With less than a month left in the presidential race, the campaigns are scrambling to raise money, and to impress voters. A key part of that effort centers around campaigns efforts to appear authentic .
Last week the Obama campaign sent out emails to potential donors, with the subject line "Listen up." That informal tone is in marked difference from the Romney campaign, which has stuck to stricter, more traditional messaging, and makes the email seem like it could come from an old friend.
The attempt at intimacy is deliberate, according to Christopher Malone, associate professor and chair of the Political Science Department at Pace University.

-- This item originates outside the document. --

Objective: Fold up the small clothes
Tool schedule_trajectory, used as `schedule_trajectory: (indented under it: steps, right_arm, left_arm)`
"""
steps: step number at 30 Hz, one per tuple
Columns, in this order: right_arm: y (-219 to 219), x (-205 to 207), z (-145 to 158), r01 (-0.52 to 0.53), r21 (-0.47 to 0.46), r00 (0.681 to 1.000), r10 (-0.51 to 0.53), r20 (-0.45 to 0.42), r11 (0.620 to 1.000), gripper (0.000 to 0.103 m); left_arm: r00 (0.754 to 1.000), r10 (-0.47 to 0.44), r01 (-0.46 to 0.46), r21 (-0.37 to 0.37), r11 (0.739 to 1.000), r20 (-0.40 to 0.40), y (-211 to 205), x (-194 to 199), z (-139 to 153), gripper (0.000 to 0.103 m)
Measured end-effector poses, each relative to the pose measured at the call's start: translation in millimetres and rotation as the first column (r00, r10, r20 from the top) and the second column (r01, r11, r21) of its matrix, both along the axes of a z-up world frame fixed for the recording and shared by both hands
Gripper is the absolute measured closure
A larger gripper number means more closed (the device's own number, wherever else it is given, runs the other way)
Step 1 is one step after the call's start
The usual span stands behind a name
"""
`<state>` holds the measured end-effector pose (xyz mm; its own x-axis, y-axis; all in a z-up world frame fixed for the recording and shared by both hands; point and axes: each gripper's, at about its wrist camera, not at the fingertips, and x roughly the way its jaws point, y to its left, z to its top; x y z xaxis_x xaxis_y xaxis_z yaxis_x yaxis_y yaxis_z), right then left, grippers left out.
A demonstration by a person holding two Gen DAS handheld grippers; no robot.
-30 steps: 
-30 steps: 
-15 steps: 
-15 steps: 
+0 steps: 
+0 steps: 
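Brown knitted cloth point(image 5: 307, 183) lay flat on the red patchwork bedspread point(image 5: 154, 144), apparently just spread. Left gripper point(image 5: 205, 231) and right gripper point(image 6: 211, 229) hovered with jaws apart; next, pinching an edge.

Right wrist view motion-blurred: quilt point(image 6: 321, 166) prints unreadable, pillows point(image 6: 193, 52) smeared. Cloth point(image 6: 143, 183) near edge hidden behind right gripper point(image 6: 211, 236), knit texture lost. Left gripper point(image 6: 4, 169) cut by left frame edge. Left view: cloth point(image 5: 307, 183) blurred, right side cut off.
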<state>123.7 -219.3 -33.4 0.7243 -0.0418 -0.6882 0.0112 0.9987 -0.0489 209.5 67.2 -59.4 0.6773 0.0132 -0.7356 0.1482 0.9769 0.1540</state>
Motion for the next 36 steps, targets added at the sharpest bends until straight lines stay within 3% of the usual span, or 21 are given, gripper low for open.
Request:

“The need for authenticity comes from the voters, because we want to know that [the candidates] know what we go through, that they tweet like us, and email like us” said Malone.

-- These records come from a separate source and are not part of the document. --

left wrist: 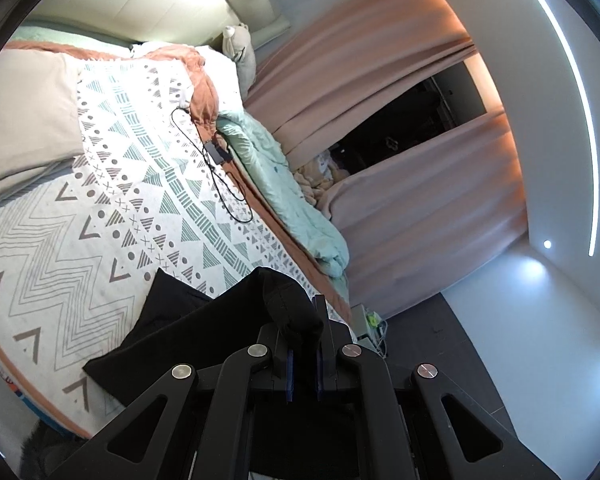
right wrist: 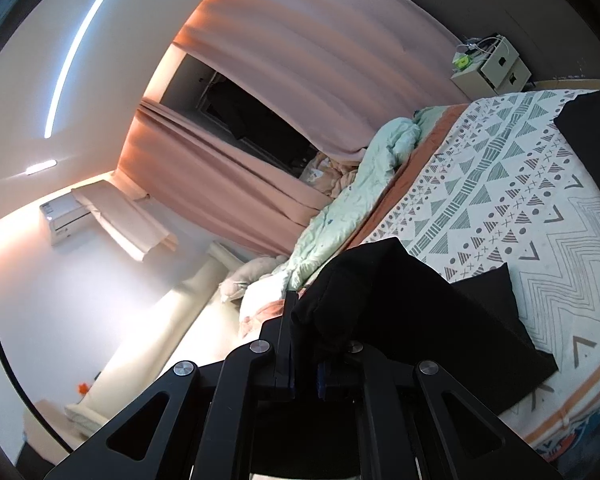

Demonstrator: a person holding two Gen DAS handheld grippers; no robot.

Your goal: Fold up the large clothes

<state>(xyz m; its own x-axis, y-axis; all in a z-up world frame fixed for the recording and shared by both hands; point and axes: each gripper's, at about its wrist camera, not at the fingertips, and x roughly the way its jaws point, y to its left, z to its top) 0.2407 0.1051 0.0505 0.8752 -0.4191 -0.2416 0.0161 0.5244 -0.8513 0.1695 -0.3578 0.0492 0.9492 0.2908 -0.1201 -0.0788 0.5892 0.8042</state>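
Observation:
A large black garment point(left wrist: 188, 332) hangs over the patterned bedspread point(left wrist: 100, 208). My left gripper point(left wrist: 303, 320) is shut on a bunched edge of it, lifted above the bed's edge. In the right wrist view the same black garment point(right wrist: 420, 312) drapes down onto the bedspread point(right wrist: 520, 184). My right gripper point(right wrist: 306, 332) is shut on another bunched edge of it. Another part of the black cloth point(right wrist: 592, 128) lies at the far right of that view.
A black cable with a small box point(left wrist: 218, 152) lies on the bed. A mint duvet point(left wrist: 284, 184) is heaped along the far side by pink curtains point(left wrist: 380, 92). A beige pillow point(left wrist: 24, 120) lies at the head. A small nightstand point(right wrist: 492, 66) stands beyond the bed.

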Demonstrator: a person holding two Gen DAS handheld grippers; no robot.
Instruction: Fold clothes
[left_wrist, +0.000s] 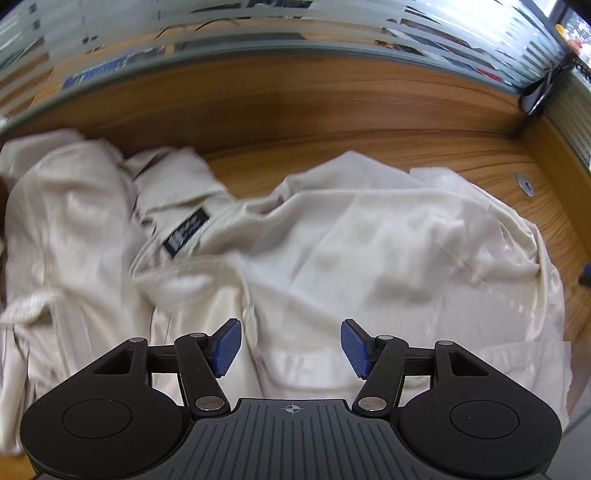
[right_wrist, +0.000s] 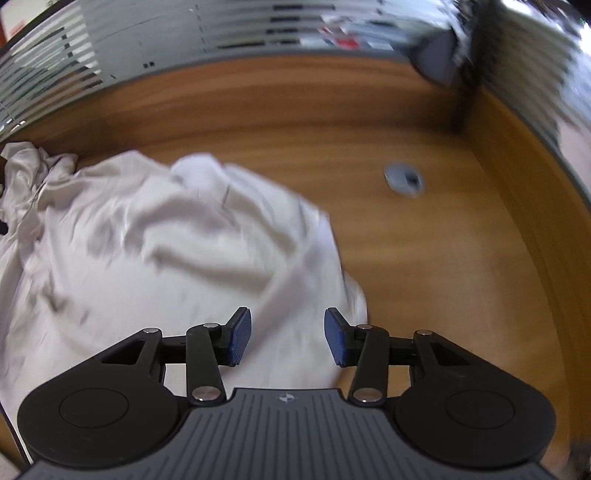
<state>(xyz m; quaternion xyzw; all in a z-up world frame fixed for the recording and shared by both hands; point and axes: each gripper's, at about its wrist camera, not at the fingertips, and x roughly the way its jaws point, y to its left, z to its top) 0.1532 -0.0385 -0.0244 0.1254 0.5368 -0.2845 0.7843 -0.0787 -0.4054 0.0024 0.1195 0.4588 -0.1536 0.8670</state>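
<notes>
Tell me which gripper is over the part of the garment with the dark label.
The left gripper. Its view shows the dark label on the cream garment ahead of its open fingers; the right gripper sees only plain cloth and the wooden table.

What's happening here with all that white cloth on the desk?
A person is holding a hand-held gripper in each hand and is about to fold a cream shirt lying crumpled on a wooden desk. Both the left hand-held gripper and the right hand-held gripper hover open just above the fabric, gripping nothing. The shirt, its dark label showing, is not yet folded.
</notes>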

Malone said during this campaign season, both presidential campaigns are going out of their way to appear genuine, like a good friend we trust. He said the trend emerged with Howard Dean’s campaign to become the 2004 Democratic Presidential nominee. The campaign was one of the first to ask for donations via email, and became known for its authentic communication style. Romney famously used a downloadable app that revealed his vice presidential pick ahead of a coordinated media push (though pf course that became part of the media narrative).

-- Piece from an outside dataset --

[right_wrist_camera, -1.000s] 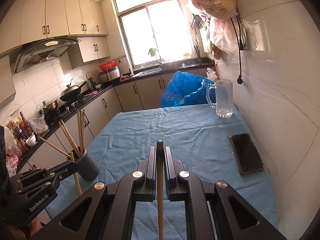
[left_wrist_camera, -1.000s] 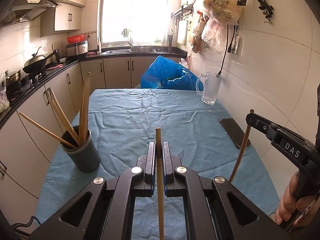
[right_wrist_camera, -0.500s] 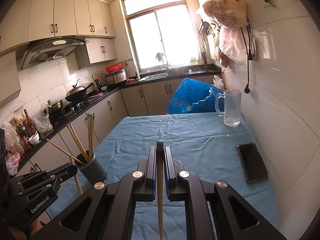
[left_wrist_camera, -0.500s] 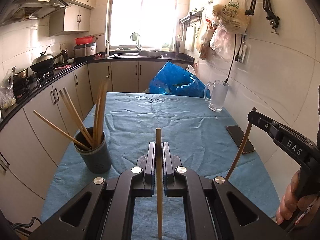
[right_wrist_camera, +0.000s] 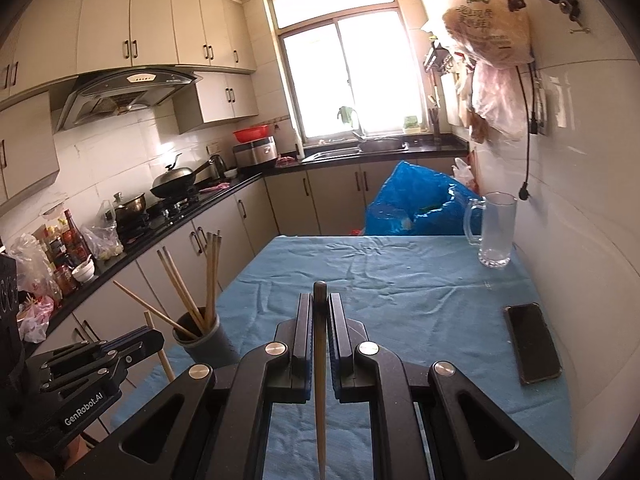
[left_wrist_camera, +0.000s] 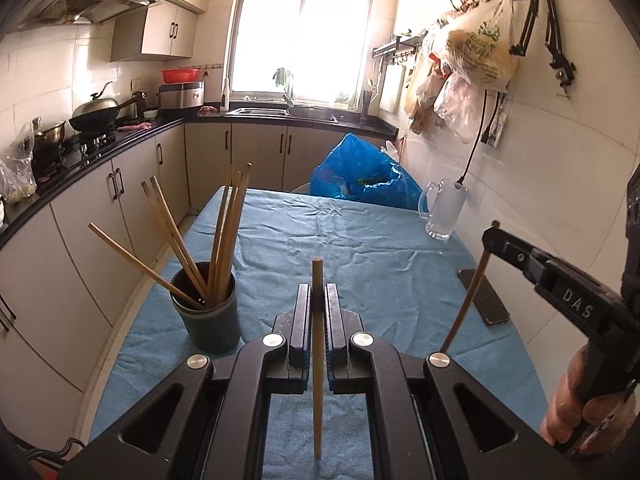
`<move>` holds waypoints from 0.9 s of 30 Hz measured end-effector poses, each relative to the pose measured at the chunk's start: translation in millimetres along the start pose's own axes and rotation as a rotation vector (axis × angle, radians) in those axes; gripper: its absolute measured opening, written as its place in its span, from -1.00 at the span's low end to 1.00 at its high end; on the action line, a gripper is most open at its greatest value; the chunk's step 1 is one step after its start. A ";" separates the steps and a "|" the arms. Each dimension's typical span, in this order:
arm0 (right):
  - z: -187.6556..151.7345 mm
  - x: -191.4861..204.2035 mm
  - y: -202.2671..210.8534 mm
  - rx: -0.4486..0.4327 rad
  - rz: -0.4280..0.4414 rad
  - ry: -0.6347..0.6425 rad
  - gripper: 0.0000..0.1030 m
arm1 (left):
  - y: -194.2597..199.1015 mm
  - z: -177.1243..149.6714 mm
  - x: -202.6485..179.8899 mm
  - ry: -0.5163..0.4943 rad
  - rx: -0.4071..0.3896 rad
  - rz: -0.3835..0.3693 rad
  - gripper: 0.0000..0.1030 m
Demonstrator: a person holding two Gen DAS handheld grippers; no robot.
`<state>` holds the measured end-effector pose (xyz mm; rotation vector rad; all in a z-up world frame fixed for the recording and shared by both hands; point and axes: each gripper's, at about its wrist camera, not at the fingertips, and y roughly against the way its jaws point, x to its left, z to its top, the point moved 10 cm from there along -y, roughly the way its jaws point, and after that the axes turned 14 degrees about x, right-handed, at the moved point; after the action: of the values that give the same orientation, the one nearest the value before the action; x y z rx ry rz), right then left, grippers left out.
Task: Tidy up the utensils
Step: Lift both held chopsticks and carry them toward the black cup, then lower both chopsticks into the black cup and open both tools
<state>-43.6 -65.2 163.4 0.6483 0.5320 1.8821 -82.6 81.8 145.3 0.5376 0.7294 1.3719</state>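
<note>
Wooden chopstick (left_wrist_camera: 318, 344) clamped in each hand-held gripper (left_wrist_camera: 318, 292), holder (left_wrist_camera: 208, 312) near table's edge.

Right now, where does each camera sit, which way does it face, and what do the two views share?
Left wrist: on the left gripper, shut on a chopstick, facing down the table toward the window; right gripper and a hand show at right.
Right wrist: on the right gripper, shut on a chopstick, facing likewise; left gripper at lower left.
Shared: chopstick holder, mug, phone.

"DAS" right gripper (left_wrist_camera: 490, 240); "GenRobot.AI" left gripper (right_wrist_camera: 154, 336)
</note>
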 end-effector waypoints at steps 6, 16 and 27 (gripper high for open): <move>11.8 21.2 -4.7 -0.004 0.027 0.032 -0.85 | 19.7 17.6 15.9 0.023 -0.035 -0.025 -0.90; 35.0 59.7 -16.9 -0.009 0.086 0.065 -0.85 | 47.9 49.5 51.5 0.048 -0.098 0.002 -0.90; 64.1 95.6 -32.9 -0.023 0.126 0.102 -0.85 | 64.9 74.3 69.4 0.012 -0.109 0.027 -0.90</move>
<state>-10.4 40.0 210.1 0.5845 0.5453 2.0457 -69.0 164.6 231.9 0.4543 0.6552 1.4323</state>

But the presidential campaigns have to balance authenticity with authority, said Malone.
“We also want [candidates] to be much smarter than us, know about world affairs, be a world leader, and all those kinds of things,” added Malone.
The trend towards a more informal, genuine tone in candidate correspondence may have started with New Jersey Governor Chris Christie, said Stu Loeser, former chief spokesman for Mayor Michael Bloomberg.
“Christie’s famous for his brand, of saying what he thinks and taking on all comers.”
Loeser said only a small number of politicians run their own Twitter accounts and use them for genuine correspondence, while most use email and social media as a branch of their packaged public relations message. But a neo-authenticism is popping up as the new trend in this year’s presidential campaign.
Loeser pointed to the Obama Campaigns informal emails as one example. He also pointed to Vice President Biden’s speech at the Democratic National Convention. Biden was criticized for peppering the word “literally” throughout his speech. But Loeser said that’s how Biden genuinely talks.
“It’s hard to see how this wasn’t a decision on the part of [Biden’s] aides or convention designers to say, we’re going to let him be who he is, because people like it” said Loeser.
It’s hard to say whether this trend towards authentic speech will last. A few years ago, campaigns work similarly hard to create what appeared to be grass roots support for political platforms, because that kind of activism was what resonated with voters.
Political consultants or campaigns would pay to manufacture what seemed like genuine grass roots support, which opponents dubbed Astroturf, because in some instances the support later turned out to be contrived by political candidates or campaigns.
“Maybe we’ve now reached the Astroturf moment for a politician’s authenticity,” said Loeser.